→ Task to carry out: For each line in the material below that holds "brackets", copy that line.

Segment Start: Data

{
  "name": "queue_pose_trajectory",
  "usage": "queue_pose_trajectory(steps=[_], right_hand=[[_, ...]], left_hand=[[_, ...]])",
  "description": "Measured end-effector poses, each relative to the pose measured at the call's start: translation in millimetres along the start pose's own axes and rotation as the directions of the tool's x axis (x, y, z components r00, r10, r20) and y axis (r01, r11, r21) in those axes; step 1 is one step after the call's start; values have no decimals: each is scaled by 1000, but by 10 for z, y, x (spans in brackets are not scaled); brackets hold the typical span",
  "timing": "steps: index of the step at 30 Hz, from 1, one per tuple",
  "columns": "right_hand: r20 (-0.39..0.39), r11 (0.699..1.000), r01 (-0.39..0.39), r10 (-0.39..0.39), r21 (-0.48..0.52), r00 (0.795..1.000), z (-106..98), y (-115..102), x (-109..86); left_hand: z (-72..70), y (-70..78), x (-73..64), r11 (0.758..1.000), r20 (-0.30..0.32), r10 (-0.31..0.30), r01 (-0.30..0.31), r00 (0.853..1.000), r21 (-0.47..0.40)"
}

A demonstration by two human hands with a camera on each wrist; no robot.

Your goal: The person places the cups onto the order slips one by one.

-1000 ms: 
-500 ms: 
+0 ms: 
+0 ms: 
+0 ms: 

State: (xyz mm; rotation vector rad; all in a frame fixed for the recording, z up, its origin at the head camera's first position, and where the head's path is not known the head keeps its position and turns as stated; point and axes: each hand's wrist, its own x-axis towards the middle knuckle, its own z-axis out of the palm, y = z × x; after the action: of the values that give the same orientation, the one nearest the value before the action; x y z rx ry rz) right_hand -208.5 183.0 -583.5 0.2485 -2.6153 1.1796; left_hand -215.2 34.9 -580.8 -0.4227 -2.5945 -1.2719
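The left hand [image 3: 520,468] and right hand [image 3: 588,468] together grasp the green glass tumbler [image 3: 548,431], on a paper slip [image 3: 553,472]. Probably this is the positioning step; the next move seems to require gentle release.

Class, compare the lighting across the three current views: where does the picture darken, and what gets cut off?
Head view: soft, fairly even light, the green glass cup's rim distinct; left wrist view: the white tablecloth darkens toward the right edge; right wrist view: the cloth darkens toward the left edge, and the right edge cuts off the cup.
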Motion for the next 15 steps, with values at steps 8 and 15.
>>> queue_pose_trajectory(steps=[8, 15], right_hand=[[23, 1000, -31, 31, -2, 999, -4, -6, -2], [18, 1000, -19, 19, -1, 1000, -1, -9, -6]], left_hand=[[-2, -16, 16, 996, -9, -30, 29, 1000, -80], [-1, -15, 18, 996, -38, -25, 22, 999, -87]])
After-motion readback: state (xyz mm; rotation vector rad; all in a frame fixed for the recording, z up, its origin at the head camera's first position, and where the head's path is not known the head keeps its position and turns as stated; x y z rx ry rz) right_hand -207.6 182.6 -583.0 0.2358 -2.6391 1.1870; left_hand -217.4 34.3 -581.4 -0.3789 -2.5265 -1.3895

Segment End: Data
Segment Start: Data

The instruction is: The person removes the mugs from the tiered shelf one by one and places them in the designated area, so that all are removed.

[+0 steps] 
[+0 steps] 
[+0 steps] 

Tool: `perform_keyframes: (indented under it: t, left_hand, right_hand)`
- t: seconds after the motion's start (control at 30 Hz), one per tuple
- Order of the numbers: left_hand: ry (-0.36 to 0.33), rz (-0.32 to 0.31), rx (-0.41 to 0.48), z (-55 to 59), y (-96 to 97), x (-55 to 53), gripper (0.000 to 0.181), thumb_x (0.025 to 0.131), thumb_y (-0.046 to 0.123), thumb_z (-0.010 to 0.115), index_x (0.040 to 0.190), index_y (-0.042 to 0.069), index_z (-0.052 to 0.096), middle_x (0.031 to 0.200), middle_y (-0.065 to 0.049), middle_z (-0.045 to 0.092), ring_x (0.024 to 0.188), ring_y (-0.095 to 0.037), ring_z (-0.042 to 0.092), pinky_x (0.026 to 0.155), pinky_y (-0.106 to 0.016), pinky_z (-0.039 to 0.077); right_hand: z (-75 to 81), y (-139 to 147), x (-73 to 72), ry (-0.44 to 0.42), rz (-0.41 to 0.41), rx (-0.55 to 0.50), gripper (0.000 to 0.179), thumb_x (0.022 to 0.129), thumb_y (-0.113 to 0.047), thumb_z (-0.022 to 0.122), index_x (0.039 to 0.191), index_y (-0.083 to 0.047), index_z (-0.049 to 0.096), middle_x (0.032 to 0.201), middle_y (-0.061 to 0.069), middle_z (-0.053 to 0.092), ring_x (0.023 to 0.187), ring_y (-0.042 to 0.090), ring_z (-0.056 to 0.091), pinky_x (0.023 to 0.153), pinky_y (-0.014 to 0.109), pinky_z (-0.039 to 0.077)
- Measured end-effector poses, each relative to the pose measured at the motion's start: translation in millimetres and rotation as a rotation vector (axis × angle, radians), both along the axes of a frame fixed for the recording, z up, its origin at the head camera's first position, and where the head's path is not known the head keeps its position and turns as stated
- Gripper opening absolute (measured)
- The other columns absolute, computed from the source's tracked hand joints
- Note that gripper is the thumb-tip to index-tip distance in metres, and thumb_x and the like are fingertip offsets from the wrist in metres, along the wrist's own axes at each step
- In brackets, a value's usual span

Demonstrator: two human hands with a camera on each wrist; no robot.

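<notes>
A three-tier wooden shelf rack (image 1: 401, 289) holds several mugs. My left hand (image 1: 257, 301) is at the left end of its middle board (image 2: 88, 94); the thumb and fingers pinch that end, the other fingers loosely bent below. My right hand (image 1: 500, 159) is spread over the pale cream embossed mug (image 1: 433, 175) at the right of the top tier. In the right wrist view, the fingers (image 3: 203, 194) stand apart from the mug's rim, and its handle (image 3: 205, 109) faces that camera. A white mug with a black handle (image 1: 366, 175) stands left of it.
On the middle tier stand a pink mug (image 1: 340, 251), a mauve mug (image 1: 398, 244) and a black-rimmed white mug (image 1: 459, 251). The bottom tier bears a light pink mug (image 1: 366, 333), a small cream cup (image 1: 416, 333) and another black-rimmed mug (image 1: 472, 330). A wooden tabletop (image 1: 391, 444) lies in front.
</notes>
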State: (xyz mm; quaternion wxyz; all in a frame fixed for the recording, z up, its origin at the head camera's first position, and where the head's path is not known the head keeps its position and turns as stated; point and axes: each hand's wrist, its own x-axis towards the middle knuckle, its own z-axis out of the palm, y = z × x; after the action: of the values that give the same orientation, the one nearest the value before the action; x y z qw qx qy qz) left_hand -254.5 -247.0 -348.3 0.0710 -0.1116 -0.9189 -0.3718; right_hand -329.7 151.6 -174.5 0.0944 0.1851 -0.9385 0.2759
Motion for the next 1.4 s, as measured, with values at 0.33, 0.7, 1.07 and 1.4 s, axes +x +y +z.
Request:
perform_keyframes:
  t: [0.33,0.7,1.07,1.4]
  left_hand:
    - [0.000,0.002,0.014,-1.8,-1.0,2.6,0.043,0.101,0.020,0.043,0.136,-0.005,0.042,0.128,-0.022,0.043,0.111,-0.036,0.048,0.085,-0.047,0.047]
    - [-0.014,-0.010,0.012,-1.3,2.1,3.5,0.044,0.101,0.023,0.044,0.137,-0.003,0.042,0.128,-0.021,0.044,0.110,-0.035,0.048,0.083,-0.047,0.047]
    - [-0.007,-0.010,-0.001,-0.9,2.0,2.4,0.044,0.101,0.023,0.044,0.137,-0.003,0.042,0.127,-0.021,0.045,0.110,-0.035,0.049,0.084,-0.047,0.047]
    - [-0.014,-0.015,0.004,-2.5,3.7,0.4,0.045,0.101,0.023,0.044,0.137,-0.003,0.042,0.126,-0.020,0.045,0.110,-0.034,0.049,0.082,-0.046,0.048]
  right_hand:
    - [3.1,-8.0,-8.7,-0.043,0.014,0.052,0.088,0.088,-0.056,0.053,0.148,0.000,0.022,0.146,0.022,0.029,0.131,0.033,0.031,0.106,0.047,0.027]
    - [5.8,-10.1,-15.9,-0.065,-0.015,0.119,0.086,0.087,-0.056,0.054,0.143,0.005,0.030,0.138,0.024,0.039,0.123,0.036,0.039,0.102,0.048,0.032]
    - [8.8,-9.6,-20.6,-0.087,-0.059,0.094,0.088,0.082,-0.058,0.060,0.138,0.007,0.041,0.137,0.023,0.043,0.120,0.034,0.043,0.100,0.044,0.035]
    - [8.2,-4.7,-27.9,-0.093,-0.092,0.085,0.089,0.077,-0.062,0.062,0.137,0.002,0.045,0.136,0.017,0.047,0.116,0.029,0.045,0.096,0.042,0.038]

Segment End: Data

→ Solution:
  "description": "Measured end-effector poses, each relative to the pose measured at the call's start: translation in millimetres along the start pose's own axes and rotation as the directions of the tool's x axis (x, y, z components r00, r10, r20) and y axis (r01, r11, r21) in those axes; step 1 is one step after the call's start; values have no decimals: each is scaled by 1000, but by 10 for z, y, x (spans in brackets are not scaled); brackets hold the typical span",
- In brackets, a value's usual span

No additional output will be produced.